Submitted by Rebekah Sheats
Driving through the gates of Roseland Cemetery for another visit, I note with relief that my vehicle fits easily between the tall posts that flank the road. Though Roseland was laid out well before the invention of the automobile, it still managed to accommodate itself to this strange new vehicle when the need arose.
This passing thought sparks another, and I suddenly find myself heading toward the grave of Joseph Pate, located in Section C.
More than a hundred years have passed since Joseph Warren Pate first came to Monticello. Named after a Revolutionary War doctor who died at Bunker Hill, Joe Pate moved from Georgia to Jefferson County shortly after the end of World War One. His intention was to make Monticello his new home—and the home of his future business of selling the latest models of the Ford automobile.
Not long after their arrival, Joe and his wife Tillie Mae were blessed with a daughter, Josephine (though she is better known today as Dodie Anderson). Joe was determined to put down roots in Monticello, and he purchased a house on Pearl Street for himself and his young family.
Pearl Street was the largest residential section in Monticello in the early twentieth century. Known as East End, it was home to many growing families and several prominent citizens. Mayor Richard Simpson lived here, not far from dairyman W. W. Bassett and his family of five boys. Thomas Bird, the county judge, lived a few houses down from Ed Finlayson, a farmer and the agricultural agent for the county.
East End was a close-knit community. “We knew everyone by name,” Josephine recalled.

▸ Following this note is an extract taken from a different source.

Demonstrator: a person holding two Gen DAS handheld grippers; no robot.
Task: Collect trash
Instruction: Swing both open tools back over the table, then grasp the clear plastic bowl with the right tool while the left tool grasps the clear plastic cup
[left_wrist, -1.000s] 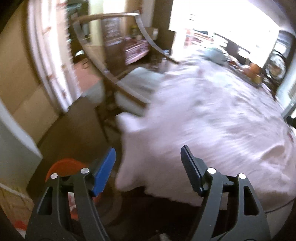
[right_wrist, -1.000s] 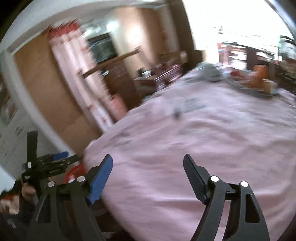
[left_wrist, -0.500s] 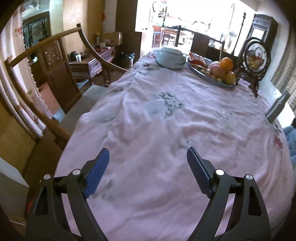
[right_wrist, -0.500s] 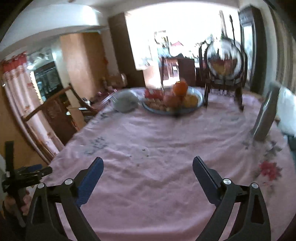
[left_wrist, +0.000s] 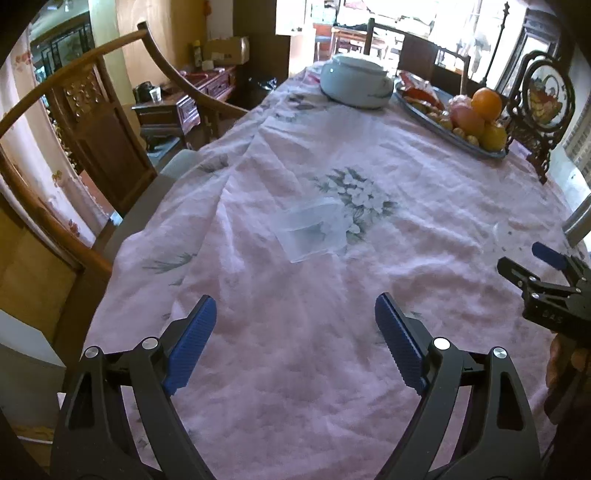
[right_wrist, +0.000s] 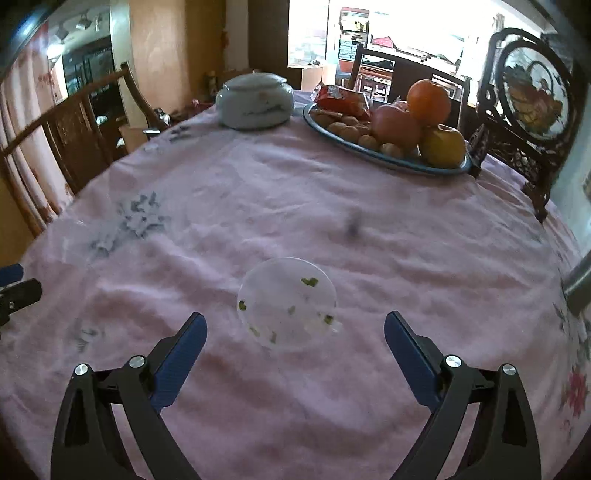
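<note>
A clear plastic wrapper (left_wrist: 310, 229) lies flat on the pink tablecloth (left_wrist: 295, 369), ahead of my left gripper (left_wrist: 293, 321), which is open and empty above the cloth. A clear round plastic lid (right_wrist: 287, 308) with green food bits lies on the tablecloth (right_wrist: 258, 199) just ahead of my right gripper (right_wrist: 293, 336), which is open and empty. The lid sits between the lines of its two fingers, a little beyond the tips. The right gripper also shows at the right edge of the left wrist view (left_wrist: 546, 273).
At the far side stand a pale lidded ceramic pot (right_wrist: 255, 99), a fruit tray (right_wrist: 388, 158) with oranges and nuts, and a dark carved ornament stand (right_wrist: 532, 110). A wooden armchair (left_wrist: 85, 122) stands at the table's left. A metal object (right_wrist: 578, 284) stands at the right edge.
Both grippers have swung from the table's left edge and the floor to face across the table. The wrapper and the lid have come into view ahead of them. Both stay open.
</note>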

Neighborhood children gathered to roller skate on the dirt streets or play games while mothers visited over the back fence. After the day’s work was done, families would sit on their front porches to enjoy the somewhat-cooler temperatures of Florida evenings. Any passing neighbors would be invited up for a visit with iced tea and homemade baked goods.

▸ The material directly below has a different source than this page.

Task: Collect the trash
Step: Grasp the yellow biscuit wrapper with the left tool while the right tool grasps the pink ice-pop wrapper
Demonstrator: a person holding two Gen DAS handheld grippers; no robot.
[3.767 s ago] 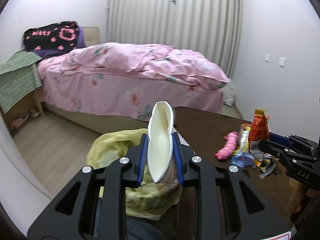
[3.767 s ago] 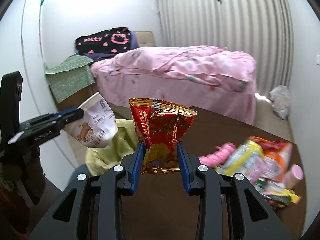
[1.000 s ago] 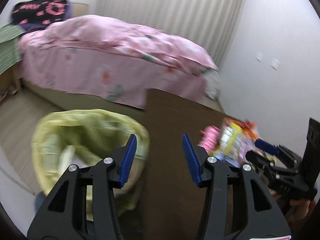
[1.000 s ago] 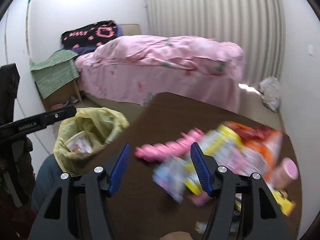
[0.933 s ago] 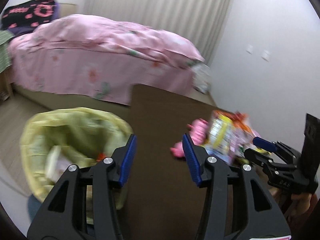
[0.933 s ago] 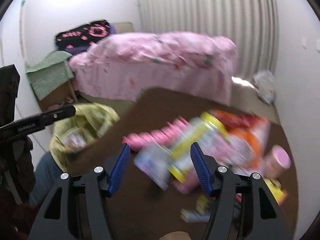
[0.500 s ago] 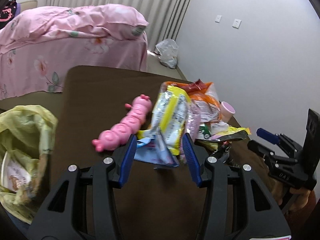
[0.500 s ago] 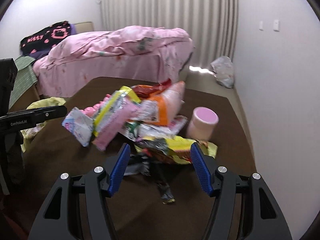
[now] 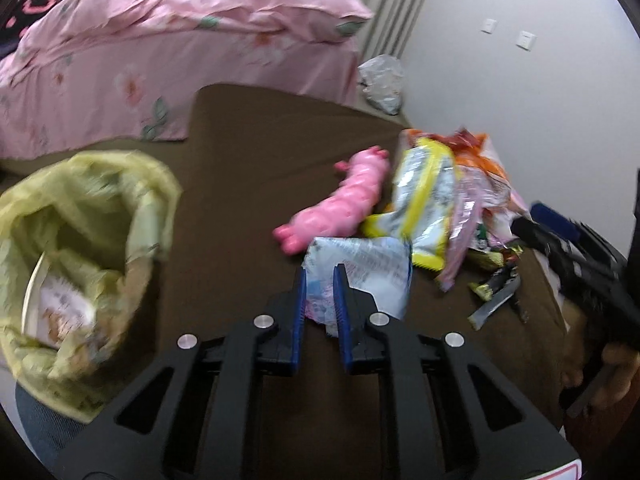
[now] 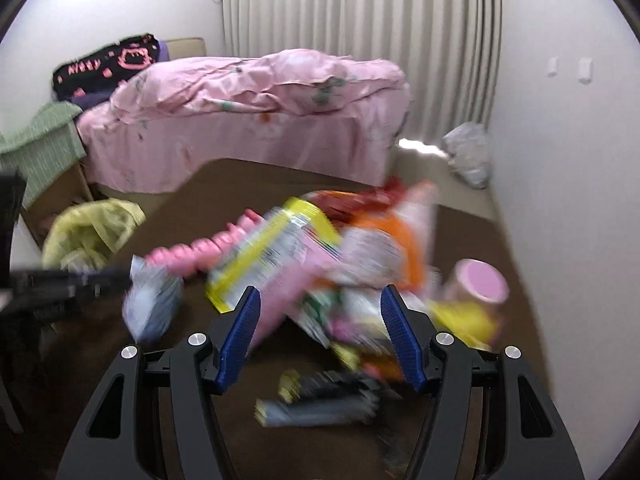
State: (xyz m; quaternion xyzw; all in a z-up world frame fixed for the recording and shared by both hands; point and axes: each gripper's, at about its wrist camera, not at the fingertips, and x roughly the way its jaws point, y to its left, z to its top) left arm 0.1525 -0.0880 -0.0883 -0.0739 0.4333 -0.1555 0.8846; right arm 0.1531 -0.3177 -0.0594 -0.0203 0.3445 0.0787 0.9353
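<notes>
The left gripper (image 9: 319, 284), whose jaws stood wide half a second ago, has just closed them on the near edge of a pale blue-and-white wrapper (image 9: 362, 268). The wrapper lies on the brown table (image 9: 248, 168), at the near end of the trash pile (image 9: 448, 204), just beside a pink toy (image 9: 340, 204). The right gripper (image 10: 320, 320) hovers over that pile with jaws apart, its view blurred. The wrapper's long axis cannot be told. The yellow bag (image 9: 76, 248) sits left of the table.
</notes>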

Each weekday morning Joe left his home on Pearl Street and motored downtown to his Ford sales office, where he did his best to convince the quiet Monticello community that the automobile was the way of the future.
The introduction of the internal combustion engine was hailed by many as a giant step forward in the great march of progress at the dawn of the twentieth century. But, as these new vehicles began to clog city streets and churn up clouds of dust along quiet country roads, doubts were raised in the minds of some. These doubts continued to linger through the 1920s and 1930s as automobiles replaced the tried-and-true transportation methods of old. One Monticello writer nostalgically noted in 1935, “Though horses were mettlesome in [past] days, they caused far less disasters than do the automobiles of today.”
Despite the naysayers, the “horseless carriage” was here to stay. Joe Pate eagerly extolled its virtues to Jefferson County residents, and his business boomed. An avid advocate of the Ford automobile, Pate encouraged individuals of all ages (14 and up, that is) to try their hand behind a wheel. In 1926, locals advised anyone looking for a new automobile, “Don’t talk to Joe Pate if you don’t want a Ford.”
With prices as low as $295 for a new vehicle, Pate asked, who wouldn’t want a Ford? Such an inexpensive vehicle “helps millions enjoy their vacations,” one 1924 advertisement noted. Another local ad extolled the outstanding features of the new Ford Tudor Sudan which included a streamlined body, steel-spoke wheels, quick acceleration, and an astonishing maximum speed of 65 miles per hour.
Pate was energetic to a fault in his business dealings. Yet he nevertheless managed to keep his work in proper perspective. With a wife and a growing family, he knew he had more important things than Fords to fill his mind.
Pate’s daughter Dodie often stopped by her father’s Ford dealership for one reason or another. She knew each of the employees by name and could snatch a few minutes of her father’s time if he wasn’t busy with a customer, but she rarely spent much time with him during the workday due to the countless matters requiring his attention. In the evenings, however, Joe Pate set his work aside for matters of much greater significance. Locking his garage, he returned home to enjoy an uninterrupted meal with his family. Long before the advent of evenings were a thing to be treasured. Childish prattle, help with homework, and the simple joy of togetherness knit bonds that would last a lifetime. “I adored my mother and father,” Dodie later recalled. “I never really got into mischief as a child. I couldn’t have lived with myself if I had ever done anything to hurt them.”
Astute businessman, energetic visionary, and simple family man, Joe Pate left a mark on Monticello that will not soon be forgotten. The landscape of the town has changed over the past hundred years, but much remains the same. The house that Pate and his young wife occupied soon after their arrival in Monticello still stands today. Though central heat and air and other modern conveniences have been added to it over the years, it’s still the same structure—and it’s still in the family. Joe Pate’s daughter Josephine lives there to this day.
And those automobiles that Pate thought so highly of? Yes, they’re still here. And it certainly appears that they’re here to stay.